Les mammographies ont leurs limites, mais restent le meilleur moyen de dépistage précoce du cancer du sein
Comme l’a rappelé Science Feedback dans un précédent examen, plusieurs études montrent que les mammographies régulières contribuent à réduire la mortalité par cancer du sein[1,4-6].
Cette efficacité s’explique en partie par la capacité des mammographies à détecter des tumeurs et des calcifications suspectes plus tôt que d’autres méthodes de dépistage. L’American Cancer Society souligne que cette détection précoce permet des traitements moins agressifs et une réduction de la mortalité :
“Les résultats de nombreuses décennies de recherche montrent clairement que les femmes qui passent régulièrement des mammographies sont plus susceptibles de voir leur cancer détecté à un stade précoce, moins susceptibles de nécessiter des traitements agressifs, comme une mastectomie ou une chimiothérapie, et plus susceptibles de guérir.”
Bien que les mammographies soient reconnues comme le moyen le plus efficace de dépister le cancer du sein, elles présentent certaines limites. La publication Facebook de WOW PBX du 14 octobre 2024 mentionne quelques-unes de ces limites, notamment le risque de surdiagnostic et de traitements inutiles.
Effectivement, les mammographies peuvent conduire à un surdiagnostic et à des traitements superflus. Parfois, des tumeurs à croissance lente, qui pourraient ne jamais poser de danger pour la santé, sont identifiées, entraînant des traitements anticancéreux non nécessaires.
Les mammographies peuvent également générer des faux positifs, indiquant la présence d’un cancer là où il n’y en a pas. Cela peut causer de l’anxiété, nécessiter des examens supplémentaires et des procédures invasives, telles que des biopsies, ce qui peut être éprouvant pour les patientes.
Ces limites soulignent l’importance de trouver un équilibre entre les avantages de la détection précoce et les risques de surtraitement. Elles encouragent également les patientes à discuter de leurs options de dépistage avec leur médecin en fonction de leurs facteurs de risque individuels, comme les antécédents familiaux, l’âge ou la densité mammaire.
Conclusion
La thermographie n’est pas approuvée par la FDA comme méthode de dépistage principal et pourrait entraîner des cancers précoces non détectés, tandis que les auto-examens mammaires ne suffisent pas pour repérer les petites tumeurs ou celles plus difficiles à détecter. Bien que les mammographies présentent quelques limites, les experts les recommandent néanmoins comme principal outil de dépistage du cancer du sein, en raison de leur capacité à identifier des anomalies avant qu’elles ne deviennent symptomatiques. Cette détection précoce contribue ainsi à réduire la mortalité liée au cancer du sein.
Références:
- Duffy et al. (2020) Effect of mammographic screening from age 40 years on breast cancer mortality (UK Age trial): final results of a randomised, controlled trial. The Lancet Oncology.

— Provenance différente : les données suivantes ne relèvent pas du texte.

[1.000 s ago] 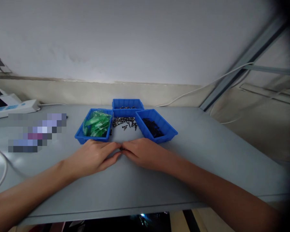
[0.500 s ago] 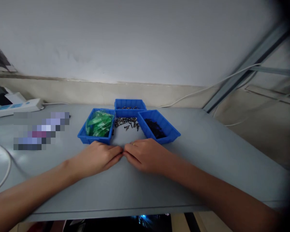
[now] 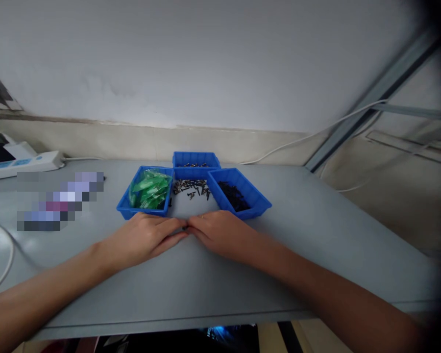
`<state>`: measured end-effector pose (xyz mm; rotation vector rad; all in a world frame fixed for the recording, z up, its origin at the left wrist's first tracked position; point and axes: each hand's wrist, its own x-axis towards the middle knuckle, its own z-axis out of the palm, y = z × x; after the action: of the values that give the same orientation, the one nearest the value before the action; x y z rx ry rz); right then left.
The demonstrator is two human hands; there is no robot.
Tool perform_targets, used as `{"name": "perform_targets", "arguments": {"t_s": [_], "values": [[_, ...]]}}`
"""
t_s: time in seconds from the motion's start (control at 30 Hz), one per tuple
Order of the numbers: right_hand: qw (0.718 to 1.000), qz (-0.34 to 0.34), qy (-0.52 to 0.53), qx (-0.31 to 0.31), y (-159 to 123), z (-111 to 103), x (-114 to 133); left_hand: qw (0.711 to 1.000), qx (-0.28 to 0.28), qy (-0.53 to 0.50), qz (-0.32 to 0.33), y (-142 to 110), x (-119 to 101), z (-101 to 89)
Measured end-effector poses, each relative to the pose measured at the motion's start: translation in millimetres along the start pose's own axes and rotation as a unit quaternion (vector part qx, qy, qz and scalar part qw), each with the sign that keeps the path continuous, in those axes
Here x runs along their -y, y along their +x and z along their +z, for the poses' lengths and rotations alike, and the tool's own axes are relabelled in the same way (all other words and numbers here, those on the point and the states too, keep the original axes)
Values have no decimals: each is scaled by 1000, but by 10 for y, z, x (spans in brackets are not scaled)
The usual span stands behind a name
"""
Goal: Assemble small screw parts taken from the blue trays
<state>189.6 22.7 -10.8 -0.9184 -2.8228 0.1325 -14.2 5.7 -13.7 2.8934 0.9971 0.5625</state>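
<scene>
My left hand [image 3: 147, 235] and my right hand [image 3: 220, 233] meet fingertip to fingertip just above the grey table, in front of the blue trays. A small dark piece [image 3: 184, 227] shows between their pinched fingers, too small to name; my fingers hide most of it. Beyond the fingertips lies a loose pile of screws [image 3: 191, 187], some dark and some shiny. On the left, nearest my left hand, a blue tray [image 3: 127, 212] holds green plastic bags [image 3: 150, 189]. Beside my right hand, another blue tray [image 3: 255, 198] contains small black parts [image 3: 234, 196].
A third blue tray [image 3: 196, 159] with small metal parts stands at the back. A blurred-out object [image 3: 64, 201] lies on the left. The white power strip [image 3: 29, 164] is at the back left, with a white cable [image 3: 9, 245] closer. A metal frame [image 3: 338, 125] rises on the right.
My left fingers have parted slightly, and the dark piece between the fingertips shows more. The hands stay together in nearly the same place; the view has shifted slightly.
</scene>
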Motion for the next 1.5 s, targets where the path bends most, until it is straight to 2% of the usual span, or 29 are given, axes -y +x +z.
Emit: {"name": "perform_targets", "arguments": {"t_s": [0.23, 0.37, 0.57, 0.73, 0.93, 1.03, 1.1, 1.23, 1.33, 1.43, 1.5], "values": [[999, -2, 37, 1, 16, 10, -21, 999, -11, -3, 32, -8, 5, -4], [999, 5, 39, 4, 12, -20, -1, 1000, -9, 3, 6, -4, 2, -15], [999, 30, -3, -12, -1, -69, 36, 997, 42, 60, -38, 25, -27, -36], [999, -3, -16, -37, -15, -84, 65, 992, 99, 56, -59, 57, -64, -23], [998, 12, -42, -41, -13, -39, 40, 990, 110, 47, -77, 68, -83, -39], [998, -16, -32, -49, -9, -45, 30, 985, 130, 55, -103, 70, -87, -45], [998, -51, -31, -32, -10, -62, 40, 982, 140, 54, -113, 70, -89, -43], [993, -110, -46, 11, -13, -51, 46, 984, 137, 46, -100, 66, -90, -40], [988, -140, -58, 17, -7, 2, 8, 986, 134, 49, -89, 65, -88, -44], [988, -139, -66, -2, 0, 11, -44, 988, 118, 49, -86, 60, -83, -39], [990, -111, -78, -36, -1, -39, -82, 989, 110, 54, -85, 51, -79, -30]]}}
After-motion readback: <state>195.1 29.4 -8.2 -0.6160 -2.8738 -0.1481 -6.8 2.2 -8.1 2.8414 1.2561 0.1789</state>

- Resmini et al. (2021) A hybrid methodology for breast screening and cancer diagnosis using thermography. Computers in Biology and Medicine.
- Thomas et al. (2002) Randomized Trial of Breast Self-Examination in Shanghai: Final Results. Journal of the National Cancer Institute.

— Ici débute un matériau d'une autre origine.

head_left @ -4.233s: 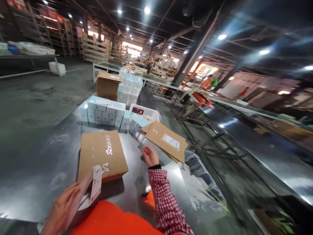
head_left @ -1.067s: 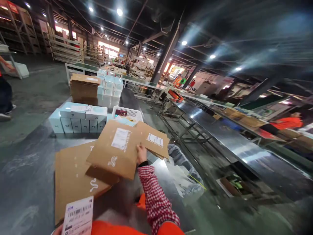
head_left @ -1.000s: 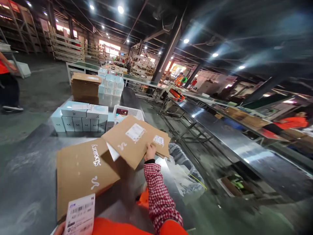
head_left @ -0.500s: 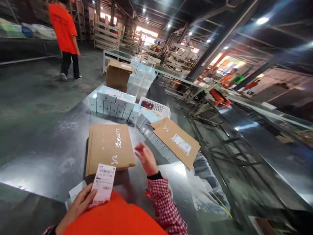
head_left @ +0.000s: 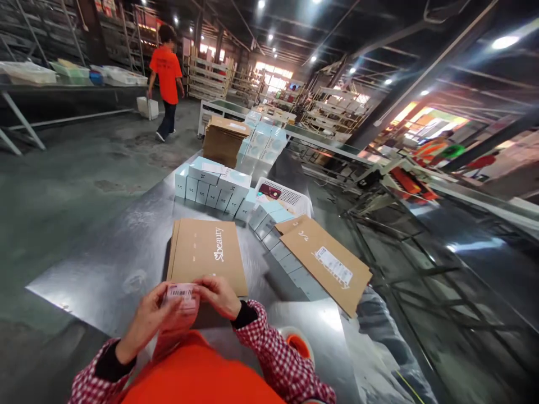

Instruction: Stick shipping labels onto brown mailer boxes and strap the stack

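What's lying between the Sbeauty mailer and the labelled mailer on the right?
In the head view, a slanting row of pale blue boxes separates the Sbeauty mailer from the labelled mailer, whose left edge rests on them.

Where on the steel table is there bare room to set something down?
Bare metal lies left of the flat brown Sbeauty mailer, out to the shiny steel table's left edge and up to the row of pale blue boxes. Right of it is crowded: more blue boxes, labelled brown mailers. Both hands, left hand and right hand, pinch a barcode label.
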Tool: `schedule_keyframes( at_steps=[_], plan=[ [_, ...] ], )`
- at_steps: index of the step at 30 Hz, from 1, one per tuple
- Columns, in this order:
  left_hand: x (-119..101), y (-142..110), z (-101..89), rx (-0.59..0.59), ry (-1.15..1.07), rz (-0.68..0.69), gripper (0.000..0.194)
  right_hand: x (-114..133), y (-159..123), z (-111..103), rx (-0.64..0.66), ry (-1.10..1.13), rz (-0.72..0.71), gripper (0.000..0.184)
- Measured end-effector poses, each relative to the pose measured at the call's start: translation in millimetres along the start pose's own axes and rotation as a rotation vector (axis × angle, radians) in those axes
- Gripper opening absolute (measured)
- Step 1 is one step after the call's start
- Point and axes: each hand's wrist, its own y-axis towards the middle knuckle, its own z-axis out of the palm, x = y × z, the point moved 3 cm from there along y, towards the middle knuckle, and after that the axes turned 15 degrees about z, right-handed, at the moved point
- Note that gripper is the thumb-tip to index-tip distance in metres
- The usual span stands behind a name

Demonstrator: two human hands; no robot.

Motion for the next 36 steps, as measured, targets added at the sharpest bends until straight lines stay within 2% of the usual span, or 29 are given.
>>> schedule_keyframes(
  at_steps=[3, 5, 7, 10, 12, 14, 18, 20, 24, 27, 28, 30, 32, 34, 36],
  plan=[
    [3.9, 6.2, 2.6, -0.057, 0.089, 0.002, 0.044, -4.2, 7.3, 1.7, -0.128, -0.001, -0.046, 0.036],
    [12.8, 5.0, 3.4, -0.043, 0.124, 0.008, 0.047, -11.9, 17.7, -10.2, -0.217, 0.054, -0.042, 0.034],
    [22.9, 1.5, 2.4, 0.048, 0.167, 0.043, 0.049, -19.8, 34.4, -37.9, -0.34, 0.181, 0.006, 0.034],
    [36.1, -4.1, -3.0, 0.194, 0.303, 0.099, 0.05, -26.2, 69.3, -92.9, -0.535, 0.294, 0.064, 0.033],
    [42.9, -5.6, -5.1, 0.241, 0.377, 0.154, 0.045, -26.8, 96.6, -119.6, -0.557, 0.198, 0.062, 0.028],
    [50.3, -5.2, -3.3, 0.254, 0.403, 0.214, 0.039, -29.5, 122.3, -129.9, -0.499, 0.03, 0.089, 0.027],
    [72.9, -4.0, 7.1, 0.269, 0.418, 0.257, 0.034, -39.7, 155.9, -119.5, -0.429, -0.405, 0.17, 0.034],
    [83.4, -4.3, 10.0, 0.251, 0.433, 0.271, 0.035, -42.3, 163.7, -112.2, -0.416, -0.538, 0.186, 0.041],
    [92.6, -6.4, 10.2, 0.197, 0.454, 0.315, 0.036, -40.4, 164.1, -103.7, -0.406, -0.649, 0.208, 0.068],
    [92.5, -7.7, 10.2, 0.174, 0.436, 0.315, 0.036, -40.7, 154.4, -88.4, -0.515, -0.852, 0.246, 0.086],
    [92.6, -7.9, 10.5, 0.175, 0.432, 0.304, 0.036, -41.9, 151.6, -78.8, -0.526, -0.925, 0.227, 0.084],
    [94.3, -8.3, 11.3, 0.191, 0.434, 0.287, 0.035, -45.4, 150.0, -57.9, -0.464, -1.008, 0.128, 0.073],
    [98.5, -8.2, 11.6, 0.205, 0.442, 0.284, 0.037, -49.3, 153.1, -49.6, -0.393, -1.013, 0.084, 0.063],
    [104.5, -7.3, 10.2, 0.188, 0.438, 0.285, 0.04, -53.4, 156.1, -67.5, -0.46, -0.963, 0.223, 0.06],
    [110.3, -5.4, 7.1, 0.163, 0.415, 0.271, 0.041, -58.5, 150.8, -105.3, -0.636, -0.813, 0.46, 0.061]
  ],
)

- Otto et al. (2012) Mammography Screening and Risk of Breast Cancer Death: A Population-Based Case–Control Study. Cancer Epidemiology, Biomarkers & Prevention.
- Duffy et al. (2020) Mammography screening reduces rates of advanced and fatal breast cancers: Results in 549,091 women. Cancer.
- Coldman et al. (2014) Pan-Canadian Study of Mammography Screening and Mortality from Breast Cancer. Journal of the National Cancer Institute.